Global COVID lockdowns last year reduced air pollution, but most countries have exceeded WHO safety guidelines.
Global COVID-19 lockdowns last year reduced average levels of so-called PM2.5 pollution across the world, but only 24 of 106 countries monitored have met World Health Organization safety guidelines (WHO), according to a report based on the world’s largest database of ground-level air pollution measurements.
The partial or complete shutdown of transport and industry for months during the pandemic has reduced PM2.5 pollution around the world, including in major cities, according to the IQAir Quality Report.
Levels of life-shortening particles – released from traffic pollution and fossil fuel combustion – have fallen by 11% in Beijing, 13% in Chicago, 15% in New Delhi, 16% in London and 16% in Seoul, according to the report.
At least 60% of Indian cities were more breathable last year than in 2019, and all had cleaner air than in 2018, he said.
“Many parts of the world have seen unprecedented – but short-lived – improvements in air quality in 2020,” said Lauri Myllyvirta, senior analyst at the Energy and Clean Air Research Center ( CREA) and co-author of the report.
China and many countries in South Asia have experienced levels of PM2.5, tiny particles that can clog the lungs, several times higher than the thresholds recommended by the WHO, and in some areas the concentration was six to eight times higher.
Twenty-two of the most polluted cities in the world are in India.
Deep in the lungs
The UN says the density of PM2.5 should not exceed 25 mcg / m3 over a 24 hour period, or 10 mcg / m3 on average over a full year.

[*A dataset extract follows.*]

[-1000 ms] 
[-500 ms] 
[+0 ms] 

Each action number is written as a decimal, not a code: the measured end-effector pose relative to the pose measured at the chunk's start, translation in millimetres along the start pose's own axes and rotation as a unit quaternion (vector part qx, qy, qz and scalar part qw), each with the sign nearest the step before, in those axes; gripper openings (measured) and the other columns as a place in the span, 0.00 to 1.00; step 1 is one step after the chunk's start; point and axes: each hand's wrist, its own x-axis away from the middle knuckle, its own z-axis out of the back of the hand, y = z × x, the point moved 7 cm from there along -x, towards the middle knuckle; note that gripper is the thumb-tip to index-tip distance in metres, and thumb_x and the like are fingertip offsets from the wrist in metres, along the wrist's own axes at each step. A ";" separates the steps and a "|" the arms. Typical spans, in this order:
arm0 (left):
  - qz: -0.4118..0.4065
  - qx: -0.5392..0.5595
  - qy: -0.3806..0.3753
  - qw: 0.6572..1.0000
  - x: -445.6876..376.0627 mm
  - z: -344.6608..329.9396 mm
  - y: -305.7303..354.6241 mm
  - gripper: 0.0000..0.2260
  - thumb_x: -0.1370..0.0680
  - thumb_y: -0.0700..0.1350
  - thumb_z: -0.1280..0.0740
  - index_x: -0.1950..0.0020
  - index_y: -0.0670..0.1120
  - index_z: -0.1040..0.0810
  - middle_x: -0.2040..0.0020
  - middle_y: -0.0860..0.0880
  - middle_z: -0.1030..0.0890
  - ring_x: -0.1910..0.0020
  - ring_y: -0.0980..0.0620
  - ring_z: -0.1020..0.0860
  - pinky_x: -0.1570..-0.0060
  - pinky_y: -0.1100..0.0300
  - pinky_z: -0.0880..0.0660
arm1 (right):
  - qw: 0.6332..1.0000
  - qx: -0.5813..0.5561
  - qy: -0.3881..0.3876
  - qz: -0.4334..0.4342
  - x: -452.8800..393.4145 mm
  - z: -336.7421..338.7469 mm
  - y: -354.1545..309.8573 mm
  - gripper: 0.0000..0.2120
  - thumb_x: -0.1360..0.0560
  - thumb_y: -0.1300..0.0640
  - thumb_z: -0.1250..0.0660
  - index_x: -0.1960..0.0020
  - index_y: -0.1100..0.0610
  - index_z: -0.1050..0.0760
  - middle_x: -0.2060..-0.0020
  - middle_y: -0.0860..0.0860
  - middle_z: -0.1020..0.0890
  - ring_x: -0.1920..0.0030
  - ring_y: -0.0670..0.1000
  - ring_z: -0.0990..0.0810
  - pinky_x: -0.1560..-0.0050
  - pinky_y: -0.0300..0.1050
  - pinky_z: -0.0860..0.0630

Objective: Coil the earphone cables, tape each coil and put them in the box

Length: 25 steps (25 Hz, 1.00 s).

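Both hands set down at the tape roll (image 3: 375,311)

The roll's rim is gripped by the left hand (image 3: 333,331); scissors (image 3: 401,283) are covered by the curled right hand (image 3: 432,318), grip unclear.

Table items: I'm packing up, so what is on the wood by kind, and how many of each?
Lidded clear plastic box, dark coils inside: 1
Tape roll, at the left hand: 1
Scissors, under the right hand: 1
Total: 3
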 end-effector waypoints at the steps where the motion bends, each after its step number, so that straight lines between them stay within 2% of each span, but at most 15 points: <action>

Bangladesh, Pakistan, India, Mongolia and Afghanistan have annual average PM2.5 concentrations between 77 and 47 micrograms per cubic meter (mcg / m3) of air.
The most polluted capitals in the world last year were New Delhi (84mcg / m3) and Dhaka (77mcg / m3), with Jakarta, Kathmandu, Islamabad, Hanoi and Beijing in the top 20.
About half of all European cities exceed the limits suggested by the WHO.
Air pollution levels were worsened in 2020 – tied for the hottest year on record – by climate change, the report notes.
Forest fires fueled by scorching heat waves have led to extremely high pollution levels in California, South America and Australia.
Air pollution shortens life around the world by almost three years on average and causes more than eight million premature deaths each year, according to previous studies.
The WHO calculates 4.2 million deaths from outdoor air pollution but has underestimated the impact on cardiovascular disease, according to recent research.
The average lifespan is reduced by 4.1 years in China, 3.9 years in India and 3.8 years in Pakistan.
In Europe, life expectancy is shortened by eight months.
PM 2.5 particles penetrate deep into the lungs and enter the bloodstream. In 2013, the WHO classified it as a carcinogen.
“This report underlines that urgent action is both possible and necessary,” said Frank Hammes, CEO of IQAir.
Compared to other causes of premature death, air pollution around the world kills 19 times more people each year than malaria, nine times more than HIV / AIDS and three times more than alcohol.